Directors noted that the Central Bank of Central African States (BEAC) was unable to fully implement the insurance policy on the accumulation of net foreign assets (AFN) at the end of June. 2021, which was provided in the June 2021 follow-up policy letter. Support, due to lack of external funding. They felt that the BEAC took the necessary corrective measures to remedy the underperformance. The Trustees approved the updated NFA Accumulation Insurance Policy for late December 2021 and late June 2022 outlined in the November 2021 follow-up letter from the BEAC Governor. This assurance is based on the BEAC’s commitment to implement a sufficiently strict monetary policy as well as on the commitments of the member states to implement adjustment policies in the context of programs supported by the IMF. Directors stressed that the implementation of this assurance is essential for the success of IMF-supported programs with CEMAC member countries.

The views expressed by the Trustees will form part of the Article IV consultation discussions on individual CEMAC members that will take place until the next Council discussion on common policies. It is expected that the next CEMAC common policy discussion will be held on the standard 12-month cycle.

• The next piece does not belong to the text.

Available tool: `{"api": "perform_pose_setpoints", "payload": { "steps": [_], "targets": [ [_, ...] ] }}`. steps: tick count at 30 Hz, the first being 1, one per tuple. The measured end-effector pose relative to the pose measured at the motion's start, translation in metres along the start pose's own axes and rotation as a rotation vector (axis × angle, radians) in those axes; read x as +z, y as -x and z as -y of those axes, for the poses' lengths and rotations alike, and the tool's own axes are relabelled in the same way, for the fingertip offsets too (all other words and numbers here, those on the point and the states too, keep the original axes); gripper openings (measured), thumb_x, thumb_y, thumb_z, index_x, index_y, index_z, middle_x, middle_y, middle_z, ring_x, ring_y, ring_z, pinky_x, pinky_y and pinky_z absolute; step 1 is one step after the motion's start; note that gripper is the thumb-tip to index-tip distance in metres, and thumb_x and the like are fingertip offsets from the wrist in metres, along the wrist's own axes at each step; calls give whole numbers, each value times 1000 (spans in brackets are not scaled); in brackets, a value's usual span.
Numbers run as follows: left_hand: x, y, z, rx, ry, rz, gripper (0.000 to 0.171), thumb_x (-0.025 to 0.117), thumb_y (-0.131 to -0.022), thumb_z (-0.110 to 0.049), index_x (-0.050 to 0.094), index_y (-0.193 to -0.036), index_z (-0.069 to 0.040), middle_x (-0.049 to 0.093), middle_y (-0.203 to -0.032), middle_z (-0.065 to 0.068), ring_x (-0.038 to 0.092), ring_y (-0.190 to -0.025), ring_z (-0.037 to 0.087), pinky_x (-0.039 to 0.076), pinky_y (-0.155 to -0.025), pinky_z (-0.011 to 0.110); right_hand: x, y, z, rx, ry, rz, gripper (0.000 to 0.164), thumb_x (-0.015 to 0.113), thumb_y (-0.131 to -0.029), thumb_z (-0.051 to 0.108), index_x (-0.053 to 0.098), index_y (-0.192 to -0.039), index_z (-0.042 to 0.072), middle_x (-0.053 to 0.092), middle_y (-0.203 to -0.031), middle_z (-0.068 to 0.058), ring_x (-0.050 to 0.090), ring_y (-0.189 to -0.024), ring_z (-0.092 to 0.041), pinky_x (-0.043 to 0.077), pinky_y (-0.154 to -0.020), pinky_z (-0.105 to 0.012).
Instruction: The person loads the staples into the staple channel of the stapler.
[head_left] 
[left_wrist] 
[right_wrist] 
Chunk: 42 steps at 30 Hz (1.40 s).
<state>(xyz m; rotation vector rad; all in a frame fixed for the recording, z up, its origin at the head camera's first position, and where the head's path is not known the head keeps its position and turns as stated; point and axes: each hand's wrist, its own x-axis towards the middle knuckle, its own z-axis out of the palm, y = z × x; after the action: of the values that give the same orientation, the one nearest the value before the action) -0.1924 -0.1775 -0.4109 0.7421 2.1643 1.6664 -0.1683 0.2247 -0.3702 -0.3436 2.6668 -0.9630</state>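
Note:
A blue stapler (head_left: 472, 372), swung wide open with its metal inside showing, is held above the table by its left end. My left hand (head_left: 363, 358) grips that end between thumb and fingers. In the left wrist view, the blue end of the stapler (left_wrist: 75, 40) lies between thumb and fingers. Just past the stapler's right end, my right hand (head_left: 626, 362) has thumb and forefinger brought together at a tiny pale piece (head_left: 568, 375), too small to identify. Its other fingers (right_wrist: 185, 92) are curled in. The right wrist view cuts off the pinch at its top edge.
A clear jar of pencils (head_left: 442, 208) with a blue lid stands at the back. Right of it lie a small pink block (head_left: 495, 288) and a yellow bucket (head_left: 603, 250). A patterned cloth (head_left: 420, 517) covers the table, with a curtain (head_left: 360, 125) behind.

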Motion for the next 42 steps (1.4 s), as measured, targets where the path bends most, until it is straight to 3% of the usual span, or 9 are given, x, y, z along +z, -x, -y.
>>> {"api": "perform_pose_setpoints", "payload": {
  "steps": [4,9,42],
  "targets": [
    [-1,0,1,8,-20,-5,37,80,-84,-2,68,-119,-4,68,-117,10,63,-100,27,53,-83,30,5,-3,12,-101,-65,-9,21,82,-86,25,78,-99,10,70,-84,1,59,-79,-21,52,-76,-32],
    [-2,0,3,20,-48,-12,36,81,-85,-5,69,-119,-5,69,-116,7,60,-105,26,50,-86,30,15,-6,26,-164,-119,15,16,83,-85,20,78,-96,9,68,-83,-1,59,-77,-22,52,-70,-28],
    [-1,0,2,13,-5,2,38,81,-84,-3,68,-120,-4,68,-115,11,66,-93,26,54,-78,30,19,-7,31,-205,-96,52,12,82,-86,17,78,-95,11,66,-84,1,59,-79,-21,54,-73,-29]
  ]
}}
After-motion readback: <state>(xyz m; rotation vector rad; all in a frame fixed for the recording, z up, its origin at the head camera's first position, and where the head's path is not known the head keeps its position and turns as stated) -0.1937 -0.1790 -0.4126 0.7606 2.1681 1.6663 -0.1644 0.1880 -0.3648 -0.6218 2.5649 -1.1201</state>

[1] Under Article IV of the IMF’s Articles of Agreement, the IMF holds bilateral discussions with its members, usually annually. As part of these bilateral Article IV consultations, staff hold separate annual discussions with regional institutions responsible for common policies in four currency unions – the euro area, the Eastern Caribbean Monetary Union, the Union Central African Economic and Monetary Union and the African Economic and Monetary Union. For each of the monetary unions, teams of staff visit regional institutions responsible for common policies in the monetary union, collect economic and financial information and discuss with those responsible for economic developments and policies of the monetary union. Back at headquarters, the staff prepare a report, which forms the basis for the Board’s discussion. Staff discussions with regional institutions and Council discussions on the annual staff report will be considered an integral part of the Article IV consultation with each member. [2] At the end of the discussion, the Managing Director, in his capacity as Chairman of the Board, summarizes the points of view of the Executive Directors, and this summary is sent to the country’s authorities. An explanation of all the qualifiers used in the abstracts can be found here:

Distributed by APO Group on behalf of the International Monetary Fund (IMF).